Suspect poses as cop over PlayStation
The suspect first told the victim he was a 10-year-old girl.
Oct. 15, 2010
The Mid-Missouri Internet Crimes Task Force investigated a man who contacted a teenage boy in Moberly through the boy’s PlayStation earlier this month.
They found that the man, who was posing as a Missouri police officer, actually lives in the Northeast region of the United States.
The MMIC Task Force traced his e-mails to that location, but could not take its inquiries any further. It concluded its investigation Oct. 4, according to a task force news release.
Task force coordinator Andy Anderson said he did not know whether the suspect would be arrested.
“That probably depends on the authorities back in the area where he resides,” Anderson said. “We kind of have to depend on them.”
If they catch the suspect, Anderson said, he would probably not face charges in this state because impersonating an officer is a misdemeanor and a non-extraditable offense in Missouri.
The man instant messaged a 15-year-old boy over an Internet-connected PlayStation game, claiming he was a 10-year-old girl, the news release stated. He asked the boy personal questions and became sexually suggestive.
When the boy refused to continue the IM conversation, the man said he was an undercover officer with the Missouri State Police Sex Crimes Unit. That unit does not exist, and there is no Missouri State Police department.
The Moberly Police Department contacted the MMIC Task Force for assistance. Task force members traced e-mails the man had sent using information from the boy’s father’s MySpace site.
Anderson said the task force, which is a member of the statewide Missouri Internet Crimes Against Children Task Force, has had previous cases where suspects made contact through gaming consoles.
“We have seen it before over a multitude of interactive games,” he said.
MOICAC Task Force Director Joe Laramie said games are one form of communication available to offenders because they are a common use of technology among children.
“Offenders look for where kids are,” Laramie said.
He said offenders play the interactive games and contact other players.
“What it does, is it allows the bad guy to be able to break down barriers very easily because they're just playing the game,” Laramie said.
Recently the MMIC Task Force, the MU Police Department and the Boonville Police Department arrested a Boonville man on suspicion of enticing a child. The man had IM'ed a member of the task force who was posing as a 14-year-old online, Anderson said.

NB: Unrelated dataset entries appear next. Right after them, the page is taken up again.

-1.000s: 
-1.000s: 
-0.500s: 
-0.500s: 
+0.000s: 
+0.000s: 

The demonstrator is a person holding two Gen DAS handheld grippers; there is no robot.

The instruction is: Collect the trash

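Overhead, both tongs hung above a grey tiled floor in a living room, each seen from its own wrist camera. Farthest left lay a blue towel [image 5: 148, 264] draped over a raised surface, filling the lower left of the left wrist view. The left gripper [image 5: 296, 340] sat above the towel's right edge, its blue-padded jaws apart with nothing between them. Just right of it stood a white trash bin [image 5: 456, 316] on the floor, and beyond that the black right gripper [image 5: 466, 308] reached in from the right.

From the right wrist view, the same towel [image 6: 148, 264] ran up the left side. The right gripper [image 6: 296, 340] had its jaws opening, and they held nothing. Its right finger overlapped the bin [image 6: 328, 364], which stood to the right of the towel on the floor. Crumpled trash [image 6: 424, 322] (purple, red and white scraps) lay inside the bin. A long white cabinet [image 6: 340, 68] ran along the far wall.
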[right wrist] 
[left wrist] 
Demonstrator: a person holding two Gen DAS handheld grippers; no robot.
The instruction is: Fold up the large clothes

Anderson said it is not actually a crime for anyone to converse with a child over the Internet or ask that child personal questions.
“In fact, it is not a crime in Missouri for someone to try to talk a child into meeting them,” Anderson said. “If that’s all they're doing.”
It is illegal for someone more than 21 years old to have sex with someone who is 16 or 17, but it is not illegal for that person to solicit sex from that teenager.
“It’s a crime if the suspect is over 21 years of age and they solicit someone who is 14 or younger to engage in sexual conduct,” Anderson said.